Instructions for the task: Whatever appears in the listing, return all of it exactly.

• • • •

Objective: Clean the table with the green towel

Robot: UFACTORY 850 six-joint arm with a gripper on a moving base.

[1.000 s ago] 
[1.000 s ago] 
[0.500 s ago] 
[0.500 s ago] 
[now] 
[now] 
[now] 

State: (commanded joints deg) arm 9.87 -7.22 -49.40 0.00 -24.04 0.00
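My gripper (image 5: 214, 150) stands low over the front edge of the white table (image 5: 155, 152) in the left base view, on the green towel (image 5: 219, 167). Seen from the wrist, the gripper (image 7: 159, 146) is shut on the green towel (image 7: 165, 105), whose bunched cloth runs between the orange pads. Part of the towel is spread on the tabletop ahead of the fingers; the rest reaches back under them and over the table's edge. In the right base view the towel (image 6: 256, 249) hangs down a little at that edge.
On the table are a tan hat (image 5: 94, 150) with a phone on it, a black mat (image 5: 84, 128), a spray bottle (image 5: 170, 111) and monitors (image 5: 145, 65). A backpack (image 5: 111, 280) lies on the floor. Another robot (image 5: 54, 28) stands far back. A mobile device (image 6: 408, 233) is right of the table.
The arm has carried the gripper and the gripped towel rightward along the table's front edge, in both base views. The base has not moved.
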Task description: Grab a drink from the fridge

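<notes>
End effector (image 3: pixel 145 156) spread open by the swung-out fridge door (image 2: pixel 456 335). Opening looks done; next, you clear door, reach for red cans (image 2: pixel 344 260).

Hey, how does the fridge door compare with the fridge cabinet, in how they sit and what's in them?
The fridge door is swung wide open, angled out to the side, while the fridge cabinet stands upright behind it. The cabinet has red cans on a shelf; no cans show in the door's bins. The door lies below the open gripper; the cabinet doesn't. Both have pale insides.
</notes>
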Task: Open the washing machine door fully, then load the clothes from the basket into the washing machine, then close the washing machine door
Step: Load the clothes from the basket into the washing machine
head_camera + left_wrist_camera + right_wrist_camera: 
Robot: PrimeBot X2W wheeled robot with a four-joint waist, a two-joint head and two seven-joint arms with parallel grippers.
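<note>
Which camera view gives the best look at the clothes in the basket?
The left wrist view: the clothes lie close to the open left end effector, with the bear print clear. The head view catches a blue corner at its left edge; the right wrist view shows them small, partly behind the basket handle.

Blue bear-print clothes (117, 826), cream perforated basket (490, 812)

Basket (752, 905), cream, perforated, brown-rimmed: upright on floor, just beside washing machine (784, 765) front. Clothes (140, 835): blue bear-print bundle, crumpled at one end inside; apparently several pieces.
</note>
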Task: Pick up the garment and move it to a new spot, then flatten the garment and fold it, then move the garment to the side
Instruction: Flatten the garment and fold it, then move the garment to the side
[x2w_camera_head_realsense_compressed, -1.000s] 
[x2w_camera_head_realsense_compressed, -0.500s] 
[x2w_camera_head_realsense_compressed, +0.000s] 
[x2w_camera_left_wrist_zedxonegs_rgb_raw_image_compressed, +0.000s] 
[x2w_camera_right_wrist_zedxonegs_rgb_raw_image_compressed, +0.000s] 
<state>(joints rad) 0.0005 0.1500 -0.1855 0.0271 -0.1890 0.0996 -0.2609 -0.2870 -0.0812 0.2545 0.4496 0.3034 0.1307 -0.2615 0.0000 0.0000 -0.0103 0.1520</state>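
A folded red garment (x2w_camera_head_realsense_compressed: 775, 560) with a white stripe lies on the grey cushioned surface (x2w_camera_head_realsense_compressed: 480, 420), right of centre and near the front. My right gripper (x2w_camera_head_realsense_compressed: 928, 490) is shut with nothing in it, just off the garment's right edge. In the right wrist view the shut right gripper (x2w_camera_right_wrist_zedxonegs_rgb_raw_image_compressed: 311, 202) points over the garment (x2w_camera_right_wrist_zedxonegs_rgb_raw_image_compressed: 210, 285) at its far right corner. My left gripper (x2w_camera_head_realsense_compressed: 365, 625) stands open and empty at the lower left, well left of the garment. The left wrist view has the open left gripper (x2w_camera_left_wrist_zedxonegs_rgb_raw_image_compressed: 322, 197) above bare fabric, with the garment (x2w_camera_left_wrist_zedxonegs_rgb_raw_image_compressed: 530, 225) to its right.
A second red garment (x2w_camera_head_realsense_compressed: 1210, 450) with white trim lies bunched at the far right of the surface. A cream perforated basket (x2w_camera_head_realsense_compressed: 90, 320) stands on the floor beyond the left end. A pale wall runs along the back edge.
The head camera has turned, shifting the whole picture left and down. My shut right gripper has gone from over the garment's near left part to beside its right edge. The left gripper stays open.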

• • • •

Solution for this problem:
Objective: Clean the table with the green towel

Robot: UFACTORY 850 six-joint arm with a gripper on a moving base.

[1.000 s ago] 
[1.000 s ago] 
[0.500 s ago] 
[0.500 s ago] 
[now] 
[now] 
[now] 

State: (commanded joints deg) arm 9.87 -7.22 -49.40 0.00 -24.04 0.00
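My gripper (image 5: 214, 150) stands low over the front edge of the white table (image 5: 155, 152) in the left base view, on the green towel (image 5: 219, 167). Seen from the wrist, the gripper (image 7: 159, 146) is shut on the green towel (image 7: 165, 105), whose bunched cloth runs between the orange pads. Part of the towel is spread on the tabletop ahead of the fingers; the rest reaches back under them and over the table's edge. In the right base view the towel (image 6: 256, 249) hangs down a little at that edge.
On the table are a tan hat (image 5: 94, 150) with a phone on it, a black mat (image 5: 84, 128), a spray bottle (image 5: 170, 111) and monitors (image 5: 145, 65). A backpack (image 5: 111, 280) lies on the floor. Another robot (image 5: 54, 28) stands far back. A mobile device (image 6: 408, 233) is right of the table.
The arm has carried the gripper and the gripped towel rightward along the table's front edge, in both base views. The base has not moved.
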Task description: Grab a drink from the fridge

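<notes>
End effector (image 3: pixel 145 156) spread open by the swung-out fridge door (image 2: pixel 456 335). Opening looks done; next, you clear door, reach for red cans (image 2: pixel 344 260).

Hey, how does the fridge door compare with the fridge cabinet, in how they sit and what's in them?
The fridge door is swung wide open, angled out to the side, while the fridge cabinet stands upright behind it. The cabinet has red cans on a shelf; no cans show in the door's bins. The door lies below the open gripper; the cabinet doesn't. Both have pale insides.
</notes>
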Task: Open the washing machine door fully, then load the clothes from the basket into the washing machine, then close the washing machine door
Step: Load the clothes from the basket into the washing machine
head_camera + left_wrist_camera + right_wrist_camera: 
Robot: PrimeBot X2W wheeled robot with a four-joint waist, a two-joint head and two seven-joint arms with parallel grippers.
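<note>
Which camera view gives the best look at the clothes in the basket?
The left wrist view: the clothes lie close to the open left end effector, with the bear print clear. The head view catches a blue corner at its left edge; the right wrist view shows them small, partly behind the basket handle.

Blue bear-print clothes (117, 826), cream perforated basket (490, 812)

Basket (752, 905), cream, perforated, brown-rimmed: upright on floor, just beside washing machine (784, 765) front. Clothes (140, 835): blue bear-print bundle, crumpled at one end inside; apparently several pieces.
</note>
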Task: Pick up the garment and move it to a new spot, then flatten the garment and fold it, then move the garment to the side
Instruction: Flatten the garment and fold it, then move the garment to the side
[x2w_camera_head_realsense_compressed, -1.000s] 
[x2w_camera_head_realsense_compressed, -0.500s] 
[x2w_camera_head_realsense_compressed, +0.000s] 
[x2w_camera_left_wrist_zedxonegs_rgb_raw_image_compressed, +0.000s] 
[x2w_camera_right_wrist_zedxonegs_rgb_raw_image_compressed, +0.000s] 
<state>(joints rad) 0.0005 0.1500 -0.1855 0.0271 -0.1890 0.0996 -0.2609 -0.2870 -0.0812 0.2545 0.4496 0.3034 0.1307 -0.2615 0.0000 0.0000 -0.0103 0.1520</state>
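A folded red garment (x2w_camera_head_realsense_compressed: 775, 560) with a white stripe lies on the grey cushioned surface (x2w_camera_head_realsense_compressed: 480, 420), right of centre and near the front. My right gripper (x2w_camera_head_realsense_compressed: 928, 490) is shut with nothing in it, just off the garment's right edge. In the right wrist view the shut right gripper (x2w_camera_right_wrist_zedxonegs_rgb_raw_image_compressed: 311, 202) points over the garment (x2w_camera_right_wrist_zedxonegs_rgb_raw_image_compressed: 210, 285) at its far right corner. My left gripper (x2w_camera_head_realsense_compressed: 365, 625) stands open and empty at the lower left, well left of the garment. The left wrist view has the open left gripper (x2w_camera_left_wrist_zedxonegs_rgb_raw_image_compressed: 322, 197) above bare fabric, with the garment (x2w_camera_left_wrist_zedxonegs_rgb_raw_image_compressed: 530, 225) to its right.
A second red garment (x2w_camera_head_realsense_compressed: 1210, 450) with white trim lies bunched at the far right of the surface. A cream perforated basket (x2w_camera_head_realsense_compressed: 90, 320) stands on the floor beyond the left end. A pale wall runs along the back edge.
The head camera has turned, shifting the whole picture left and down. My shut right gripper has gone from over the garment's near left part to beside its right edge. The left gripper stays open.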

The output given here is complete.